Noch stärker als in Teil eins gelingt das komplexe Bild von Frauen, die in der totalen Diktatur, der totalen Konformität, einfach ihr Dasein bestmöglich verbringen wollen. Neben der gefestigten Vertrauensbasis liegt das sicher an den neuen Englischkenntnissen von „Mittelfeld-Rückgrat“ (Übersetzung ihrer Worte) Ri Hyang-ok. Deren nächster Traum ist es, WM-Schiedsrichterin zu
werden, weshalb sie weiterhin gelegentlich das Land verlassen kann und mehr und mehr von der restlichen Welt weiß. Sind auch nie, niemals in diesem unwahrscheinlichsten der Filme die Protagonistinnen Projektionsflächen für ein theatralisches Aufzeigen des ultimativen Bösen oder als desparate Unterdrückte dargestellt, will der Film ebenso wenig beschönigen.
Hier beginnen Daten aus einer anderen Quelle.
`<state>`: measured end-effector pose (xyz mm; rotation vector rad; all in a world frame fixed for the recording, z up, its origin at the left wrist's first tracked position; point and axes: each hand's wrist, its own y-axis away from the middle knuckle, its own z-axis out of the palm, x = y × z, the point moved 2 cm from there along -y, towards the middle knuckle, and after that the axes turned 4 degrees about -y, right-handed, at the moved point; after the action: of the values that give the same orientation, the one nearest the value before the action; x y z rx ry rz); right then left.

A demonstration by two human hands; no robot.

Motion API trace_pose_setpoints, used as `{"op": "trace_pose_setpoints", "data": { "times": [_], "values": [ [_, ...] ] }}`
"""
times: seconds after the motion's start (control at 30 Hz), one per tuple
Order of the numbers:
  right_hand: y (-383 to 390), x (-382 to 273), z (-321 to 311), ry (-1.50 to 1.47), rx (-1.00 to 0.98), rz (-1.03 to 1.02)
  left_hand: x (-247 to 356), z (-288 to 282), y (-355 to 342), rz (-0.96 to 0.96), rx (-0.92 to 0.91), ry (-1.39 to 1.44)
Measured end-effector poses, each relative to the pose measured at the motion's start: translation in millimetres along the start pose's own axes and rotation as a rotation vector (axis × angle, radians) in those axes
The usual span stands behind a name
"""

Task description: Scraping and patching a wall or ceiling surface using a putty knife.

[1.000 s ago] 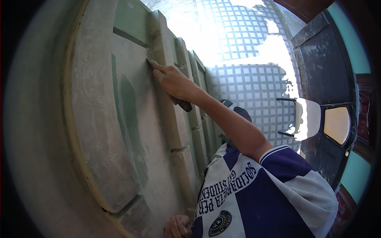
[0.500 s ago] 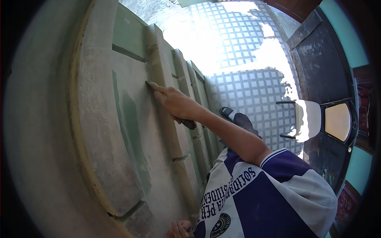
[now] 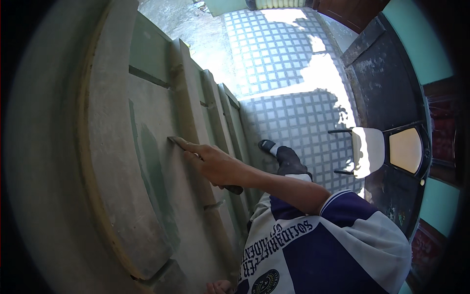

Gerade weil die offene Art zu sprechen und die Souveränität der Frauen so informell vermittelt werden, verstört die dauernde Erwähnung des „Großen Führers“ noch beim x-ten Mal Hören. Er ist es, den alle glücklich machen wollen, das scheint für sämtliche Individuen dieser Gesellschaft das höchste Ziel und die höchste Freude. Die katastrophale Hungersnot der neunziger Jahre, im Zuge derer (mindestens) Hundertausende starben, wird manchmal erwähnt, auch die ehemaligen Fußballstars verwenden dafür ausschließlich den verharmlosenden Ausdruck „Beschwerlicher Marsch“.

Hana, dul, sed und ned, tassot, yossot … sind insgesamt ein Filmprojekt der kaum fassbaren Kontradiktionen, erreicht durch unbändigen Mut zum Ungewissen. Vielleicht ist denn darin das Unwahrscheinlichste überhaupt die Überzeugung, mit der Brigitte Weich und ihr Team viele Jahre ihres Lebens lang für diese Begegnungen kämpften, Resignation beharrlich verweigerten. Der Mut, das Projekt ohne wirklich greifbare Aussichten auf „Erfolg“ weiterzuverfolgen, konfrontiert mit Rückschlägen bis hin zur zuletzt völligen Abriegelung des Landes wegen Covid-19, hat sich gelohnt. So auch der Mut, in einem totalitär regierten Raum Formen von Feminismus, feministische Praxen zu finden, die Widersprüche aushalten – und diesen trotzen: Ri Jong-hui, Ra Mi-ae, Jin Pyol-hui und Ri Hyang-ok waren Meisterinnen des Sports, nun sind sie Trainerinnen und Mütter und Ehefrauen, loten die Grenzen der freien Entscheidung fortwährend aus, spielen in einem ultrarepressiven System leise ihr eigenes Spiel. Gleichzeitig verehren sie allem Anschein nach, lieben sie trotzdem ihre Führer, deren jüngster mittlerweile Kim Jong-un heißt und seit Jahren mit atomaren und anderen Drohgebärden auffällt. Die Fortsetzung von alldem steht in den Sternen.